• What you will do
When you reach the line with "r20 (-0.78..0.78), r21" in the listing below, transcribe it and each line after it up to and including the line with "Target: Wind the", exactly and with nothing else.

==== Task data ====

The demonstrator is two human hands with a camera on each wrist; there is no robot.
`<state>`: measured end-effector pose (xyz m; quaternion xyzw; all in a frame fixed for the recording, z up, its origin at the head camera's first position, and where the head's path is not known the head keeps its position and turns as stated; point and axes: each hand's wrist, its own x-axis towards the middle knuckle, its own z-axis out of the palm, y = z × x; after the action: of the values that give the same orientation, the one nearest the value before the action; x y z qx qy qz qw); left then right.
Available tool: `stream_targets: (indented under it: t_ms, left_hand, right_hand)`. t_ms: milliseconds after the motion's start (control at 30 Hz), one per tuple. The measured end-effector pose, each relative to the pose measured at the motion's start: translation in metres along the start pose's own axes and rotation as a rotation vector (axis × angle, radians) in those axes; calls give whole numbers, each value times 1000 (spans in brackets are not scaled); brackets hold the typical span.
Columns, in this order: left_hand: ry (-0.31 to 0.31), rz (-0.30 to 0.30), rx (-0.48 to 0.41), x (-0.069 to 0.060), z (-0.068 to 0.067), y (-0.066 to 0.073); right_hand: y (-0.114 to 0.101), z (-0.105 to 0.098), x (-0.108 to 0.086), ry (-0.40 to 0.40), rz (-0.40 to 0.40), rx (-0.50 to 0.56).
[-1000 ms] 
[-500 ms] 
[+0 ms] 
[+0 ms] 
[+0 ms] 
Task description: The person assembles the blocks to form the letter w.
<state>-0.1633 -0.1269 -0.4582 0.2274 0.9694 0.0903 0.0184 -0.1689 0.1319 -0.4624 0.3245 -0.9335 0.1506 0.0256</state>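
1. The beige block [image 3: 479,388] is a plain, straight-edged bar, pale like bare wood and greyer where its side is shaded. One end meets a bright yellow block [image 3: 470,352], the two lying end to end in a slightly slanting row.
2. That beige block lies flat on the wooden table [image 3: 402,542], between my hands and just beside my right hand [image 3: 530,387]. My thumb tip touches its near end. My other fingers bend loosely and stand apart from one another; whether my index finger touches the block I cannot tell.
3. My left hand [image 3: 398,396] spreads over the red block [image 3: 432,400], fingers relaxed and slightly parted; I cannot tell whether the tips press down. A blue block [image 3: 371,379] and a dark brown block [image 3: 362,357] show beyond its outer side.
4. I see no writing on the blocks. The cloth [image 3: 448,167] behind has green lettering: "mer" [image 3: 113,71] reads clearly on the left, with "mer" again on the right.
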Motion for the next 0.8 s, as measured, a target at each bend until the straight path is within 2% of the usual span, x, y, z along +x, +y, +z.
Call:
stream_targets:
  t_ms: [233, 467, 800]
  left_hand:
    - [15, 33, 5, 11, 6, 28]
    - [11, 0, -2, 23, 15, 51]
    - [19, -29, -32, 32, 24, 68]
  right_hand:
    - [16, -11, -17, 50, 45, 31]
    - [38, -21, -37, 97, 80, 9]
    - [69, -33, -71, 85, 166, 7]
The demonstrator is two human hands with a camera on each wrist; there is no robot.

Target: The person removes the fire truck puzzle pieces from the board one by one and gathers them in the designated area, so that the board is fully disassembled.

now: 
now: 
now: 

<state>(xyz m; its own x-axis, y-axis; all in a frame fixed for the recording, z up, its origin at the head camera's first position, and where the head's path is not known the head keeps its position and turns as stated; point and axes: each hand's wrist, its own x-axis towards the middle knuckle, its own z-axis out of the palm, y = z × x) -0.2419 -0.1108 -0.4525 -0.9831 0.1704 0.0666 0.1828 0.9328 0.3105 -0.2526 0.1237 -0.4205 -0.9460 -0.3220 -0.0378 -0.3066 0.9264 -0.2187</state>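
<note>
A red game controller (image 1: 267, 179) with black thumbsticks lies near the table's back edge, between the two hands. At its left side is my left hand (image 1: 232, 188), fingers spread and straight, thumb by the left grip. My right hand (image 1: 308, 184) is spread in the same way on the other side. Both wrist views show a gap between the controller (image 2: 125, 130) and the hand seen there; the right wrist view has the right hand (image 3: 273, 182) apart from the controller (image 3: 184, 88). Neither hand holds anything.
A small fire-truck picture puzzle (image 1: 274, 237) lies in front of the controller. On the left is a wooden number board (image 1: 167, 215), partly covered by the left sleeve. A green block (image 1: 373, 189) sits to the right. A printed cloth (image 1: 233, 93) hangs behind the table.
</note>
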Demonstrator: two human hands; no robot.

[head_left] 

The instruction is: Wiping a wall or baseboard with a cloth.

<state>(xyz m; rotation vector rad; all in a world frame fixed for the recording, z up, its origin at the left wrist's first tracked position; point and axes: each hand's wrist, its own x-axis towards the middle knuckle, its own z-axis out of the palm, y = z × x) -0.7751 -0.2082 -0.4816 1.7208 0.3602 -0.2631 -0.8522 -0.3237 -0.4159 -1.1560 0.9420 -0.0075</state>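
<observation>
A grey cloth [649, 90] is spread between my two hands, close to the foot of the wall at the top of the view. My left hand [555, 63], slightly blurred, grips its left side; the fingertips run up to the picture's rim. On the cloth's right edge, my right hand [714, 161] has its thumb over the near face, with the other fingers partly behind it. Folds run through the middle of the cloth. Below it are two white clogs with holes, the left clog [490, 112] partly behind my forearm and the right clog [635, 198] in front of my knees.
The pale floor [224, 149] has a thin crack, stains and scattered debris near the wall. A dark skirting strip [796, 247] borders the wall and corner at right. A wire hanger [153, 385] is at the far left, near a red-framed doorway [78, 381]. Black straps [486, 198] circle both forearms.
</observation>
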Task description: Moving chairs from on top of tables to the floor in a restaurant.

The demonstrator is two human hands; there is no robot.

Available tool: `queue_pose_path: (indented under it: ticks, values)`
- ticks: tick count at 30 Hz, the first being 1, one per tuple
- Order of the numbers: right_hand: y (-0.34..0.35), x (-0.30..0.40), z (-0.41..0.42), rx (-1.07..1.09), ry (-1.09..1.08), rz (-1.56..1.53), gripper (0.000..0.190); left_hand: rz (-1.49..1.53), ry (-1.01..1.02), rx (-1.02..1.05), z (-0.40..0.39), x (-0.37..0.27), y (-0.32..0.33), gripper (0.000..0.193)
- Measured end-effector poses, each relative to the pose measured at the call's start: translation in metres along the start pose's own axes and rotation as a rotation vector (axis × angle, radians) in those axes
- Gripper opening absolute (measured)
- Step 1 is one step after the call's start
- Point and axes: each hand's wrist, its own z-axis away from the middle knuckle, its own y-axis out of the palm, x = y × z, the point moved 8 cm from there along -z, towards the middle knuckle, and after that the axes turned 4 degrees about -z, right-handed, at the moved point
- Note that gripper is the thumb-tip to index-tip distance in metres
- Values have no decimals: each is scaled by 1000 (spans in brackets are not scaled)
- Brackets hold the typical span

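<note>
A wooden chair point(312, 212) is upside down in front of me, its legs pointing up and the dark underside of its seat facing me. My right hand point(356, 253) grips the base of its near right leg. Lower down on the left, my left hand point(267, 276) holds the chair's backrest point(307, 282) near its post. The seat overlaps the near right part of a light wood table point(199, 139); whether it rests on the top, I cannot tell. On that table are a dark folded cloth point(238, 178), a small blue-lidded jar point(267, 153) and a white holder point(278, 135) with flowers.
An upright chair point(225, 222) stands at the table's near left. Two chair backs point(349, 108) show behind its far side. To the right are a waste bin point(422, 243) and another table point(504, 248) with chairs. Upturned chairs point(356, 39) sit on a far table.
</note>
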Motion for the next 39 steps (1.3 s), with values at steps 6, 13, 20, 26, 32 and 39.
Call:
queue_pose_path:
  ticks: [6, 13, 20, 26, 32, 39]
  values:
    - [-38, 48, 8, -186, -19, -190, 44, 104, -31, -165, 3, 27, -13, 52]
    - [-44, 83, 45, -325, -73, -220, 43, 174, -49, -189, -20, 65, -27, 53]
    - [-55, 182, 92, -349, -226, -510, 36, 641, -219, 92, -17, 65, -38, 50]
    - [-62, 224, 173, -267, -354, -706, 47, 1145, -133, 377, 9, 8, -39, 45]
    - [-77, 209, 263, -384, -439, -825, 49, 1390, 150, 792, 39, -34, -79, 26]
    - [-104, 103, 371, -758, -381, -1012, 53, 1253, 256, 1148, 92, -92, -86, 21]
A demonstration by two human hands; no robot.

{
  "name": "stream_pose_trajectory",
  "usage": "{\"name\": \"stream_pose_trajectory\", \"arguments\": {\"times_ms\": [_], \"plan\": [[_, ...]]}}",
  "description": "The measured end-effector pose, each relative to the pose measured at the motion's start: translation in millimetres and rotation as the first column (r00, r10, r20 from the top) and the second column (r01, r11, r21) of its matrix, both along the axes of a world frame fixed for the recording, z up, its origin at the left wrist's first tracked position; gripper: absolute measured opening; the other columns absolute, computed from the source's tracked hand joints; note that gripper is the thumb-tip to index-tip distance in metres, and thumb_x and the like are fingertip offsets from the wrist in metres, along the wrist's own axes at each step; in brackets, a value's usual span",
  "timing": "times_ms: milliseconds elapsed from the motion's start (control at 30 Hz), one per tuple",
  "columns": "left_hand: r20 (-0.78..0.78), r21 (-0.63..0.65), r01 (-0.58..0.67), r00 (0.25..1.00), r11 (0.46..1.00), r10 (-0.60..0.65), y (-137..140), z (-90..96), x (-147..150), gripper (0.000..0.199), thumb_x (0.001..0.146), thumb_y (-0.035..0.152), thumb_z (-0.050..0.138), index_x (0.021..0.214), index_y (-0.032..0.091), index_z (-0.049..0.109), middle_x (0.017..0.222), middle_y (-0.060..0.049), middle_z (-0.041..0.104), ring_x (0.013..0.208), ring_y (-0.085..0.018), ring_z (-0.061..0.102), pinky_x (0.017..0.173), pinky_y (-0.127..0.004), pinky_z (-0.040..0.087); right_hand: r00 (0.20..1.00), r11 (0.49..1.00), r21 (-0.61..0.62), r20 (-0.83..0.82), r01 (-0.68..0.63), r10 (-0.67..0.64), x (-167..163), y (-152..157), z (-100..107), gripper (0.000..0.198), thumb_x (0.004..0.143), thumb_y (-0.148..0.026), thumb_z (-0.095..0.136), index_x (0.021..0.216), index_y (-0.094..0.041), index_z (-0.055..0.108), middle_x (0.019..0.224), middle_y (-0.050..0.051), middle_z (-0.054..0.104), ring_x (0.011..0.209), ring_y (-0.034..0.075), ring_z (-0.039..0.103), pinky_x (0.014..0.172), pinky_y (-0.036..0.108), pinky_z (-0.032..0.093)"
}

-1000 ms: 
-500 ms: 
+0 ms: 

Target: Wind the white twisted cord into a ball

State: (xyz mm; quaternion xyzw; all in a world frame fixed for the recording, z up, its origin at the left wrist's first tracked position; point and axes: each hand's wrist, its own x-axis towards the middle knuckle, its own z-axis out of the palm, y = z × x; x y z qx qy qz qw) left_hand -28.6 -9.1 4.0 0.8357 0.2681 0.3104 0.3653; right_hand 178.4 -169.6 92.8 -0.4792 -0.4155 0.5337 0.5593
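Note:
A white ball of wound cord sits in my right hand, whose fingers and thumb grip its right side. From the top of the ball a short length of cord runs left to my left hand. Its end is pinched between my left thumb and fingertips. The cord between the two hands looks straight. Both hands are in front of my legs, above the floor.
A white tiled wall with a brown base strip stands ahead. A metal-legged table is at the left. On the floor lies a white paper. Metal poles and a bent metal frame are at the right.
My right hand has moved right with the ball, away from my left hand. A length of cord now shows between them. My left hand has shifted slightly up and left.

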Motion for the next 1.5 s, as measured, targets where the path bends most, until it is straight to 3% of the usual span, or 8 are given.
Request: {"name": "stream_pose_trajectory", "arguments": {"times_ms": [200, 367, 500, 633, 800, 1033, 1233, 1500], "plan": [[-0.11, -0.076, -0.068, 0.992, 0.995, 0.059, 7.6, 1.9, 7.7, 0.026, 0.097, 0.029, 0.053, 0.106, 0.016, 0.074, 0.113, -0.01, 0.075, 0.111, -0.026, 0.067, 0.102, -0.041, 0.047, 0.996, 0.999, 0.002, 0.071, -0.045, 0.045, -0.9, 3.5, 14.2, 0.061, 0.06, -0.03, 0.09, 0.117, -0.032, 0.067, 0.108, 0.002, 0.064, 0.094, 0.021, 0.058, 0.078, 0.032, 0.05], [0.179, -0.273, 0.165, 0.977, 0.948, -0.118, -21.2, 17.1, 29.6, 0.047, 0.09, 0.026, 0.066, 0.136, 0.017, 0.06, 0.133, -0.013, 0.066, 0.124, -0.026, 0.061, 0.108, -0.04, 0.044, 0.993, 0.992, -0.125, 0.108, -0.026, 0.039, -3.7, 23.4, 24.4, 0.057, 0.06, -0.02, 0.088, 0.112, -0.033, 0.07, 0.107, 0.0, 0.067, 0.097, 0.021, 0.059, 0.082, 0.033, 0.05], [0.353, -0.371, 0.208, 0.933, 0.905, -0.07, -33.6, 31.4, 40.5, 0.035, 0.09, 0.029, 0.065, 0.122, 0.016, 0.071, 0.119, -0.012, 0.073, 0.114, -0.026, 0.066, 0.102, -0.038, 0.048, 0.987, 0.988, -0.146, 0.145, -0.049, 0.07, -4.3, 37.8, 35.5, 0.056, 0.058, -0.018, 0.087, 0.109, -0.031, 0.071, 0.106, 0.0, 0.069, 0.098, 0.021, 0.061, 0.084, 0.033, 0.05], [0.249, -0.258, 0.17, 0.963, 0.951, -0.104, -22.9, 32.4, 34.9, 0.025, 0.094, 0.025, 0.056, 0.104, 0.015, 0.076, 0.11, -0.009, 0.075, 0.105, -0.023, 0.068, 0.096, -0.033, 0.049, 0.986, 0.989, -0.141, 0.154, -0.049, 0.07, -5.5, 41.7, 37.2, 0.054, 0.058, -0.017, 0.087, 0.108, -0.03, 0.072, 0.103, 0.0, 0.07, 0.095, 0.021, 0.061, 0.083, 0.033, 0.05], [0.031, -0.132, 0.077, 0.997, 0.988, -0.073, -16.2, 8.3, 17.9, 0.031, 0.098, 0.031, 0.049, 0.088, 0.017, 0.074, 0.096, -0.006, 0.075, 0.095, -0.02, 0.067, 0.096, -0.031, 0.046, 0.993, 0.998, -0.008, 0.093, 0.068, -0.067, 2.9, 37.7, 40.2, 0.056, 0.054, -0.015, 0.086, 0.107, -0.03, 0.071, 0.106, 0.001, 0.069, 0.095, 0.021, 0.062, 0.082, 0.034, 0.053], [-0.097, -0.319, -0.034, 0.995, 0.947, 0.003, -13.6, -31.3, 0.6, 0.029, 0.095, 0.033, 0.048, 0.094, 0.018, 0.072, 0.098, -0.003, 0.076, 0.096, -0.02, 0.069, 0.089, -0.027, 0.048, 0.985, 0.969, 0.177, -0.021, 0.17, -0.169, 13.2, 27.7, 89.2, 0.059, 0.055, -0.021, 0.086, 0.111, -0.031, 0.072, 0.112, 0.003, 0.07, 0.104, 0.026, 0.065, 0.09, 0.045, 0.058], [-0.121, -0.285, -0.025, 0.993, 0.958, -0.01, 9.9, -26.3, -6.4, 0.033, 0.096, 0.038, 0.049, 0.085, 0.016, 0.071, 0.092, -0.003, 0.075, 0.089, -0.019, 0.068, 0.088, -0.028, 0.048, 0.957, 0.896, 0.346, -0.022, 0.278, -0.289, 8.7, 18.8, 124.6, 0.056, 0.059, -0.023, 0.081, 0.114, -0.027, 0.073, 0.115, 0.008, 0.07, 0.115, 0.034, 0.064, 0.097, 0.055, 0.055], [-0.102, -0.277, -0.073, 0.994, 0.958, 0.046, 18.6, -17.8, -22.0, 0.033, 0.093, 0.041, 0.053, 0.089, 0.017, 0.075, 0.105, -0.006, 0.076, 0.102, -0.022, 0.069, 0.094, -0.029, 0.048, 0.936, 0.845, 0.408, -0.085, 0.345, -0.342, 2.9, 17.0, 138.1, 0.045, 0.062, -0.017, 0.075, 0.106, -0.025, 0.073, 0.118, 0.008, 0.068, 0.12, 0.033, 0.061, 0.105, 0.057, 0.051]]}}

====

• Result for this exercise
  "columns": "left_hand: r20 (-0.78..0.78), r21 (-0.63..0.65), r01 (-0.58..0.67), r00 (0.25..1.00), r11 (0.46..1.00), r10 (-0.60..0.65), y (-137..140), z (-90..96), x (-147..150), gripper (0.000..0.199), thumb_x (0.001..0.146), thumb_y (-0.035..0.152), thumb_z (-0.050..0.138), index_x (0.021..0.214), index_y (-0.032..0.091), index_z (-0.049..0.109), middle_x (0.017..0.222), middle_y (-0.060..0.049), middle_z (-0.041..0.104), ring_x (0.013..0.208), ring_y (-0.085..0.018), ring_z (-0.061..0.102), pinky_x (0.017..0.173), pinky_y (-0.127..0.004), pinky_z (-0.040..0.087); right_hand: r00 (0.20..1.00), r11 (0.49..1.00), r21 (-0.61..0.62), r20 (-0.83..0.82), r01 (-0.68..0.63), r10 (-0.67..0.64), x (-167..163), y (-152..157), z (-100..107), gripper (0.000..0.198), thumb_x (0.004..0.143), thumb_y (-0.148..0.026), thumb_z (-0.095..0.136), index_x (0.021..0.216), index_y (-0.094..0.041), index_z (-0.055..0.108), middle_x (0.019..0.224), middle_y (-0.050..0.051), middle_z (-0.054..0.104), ring_x (0.011..0.209), ring_y (-0.034..0.075), ring_z (-0.039..0.103), pinky_x (0.014..0.172), pinky_y (-0.036..0.108), pinky_z (-0.032..0.093)"
}

-1000 ms: 
-500 ms: 
+0 ms: 

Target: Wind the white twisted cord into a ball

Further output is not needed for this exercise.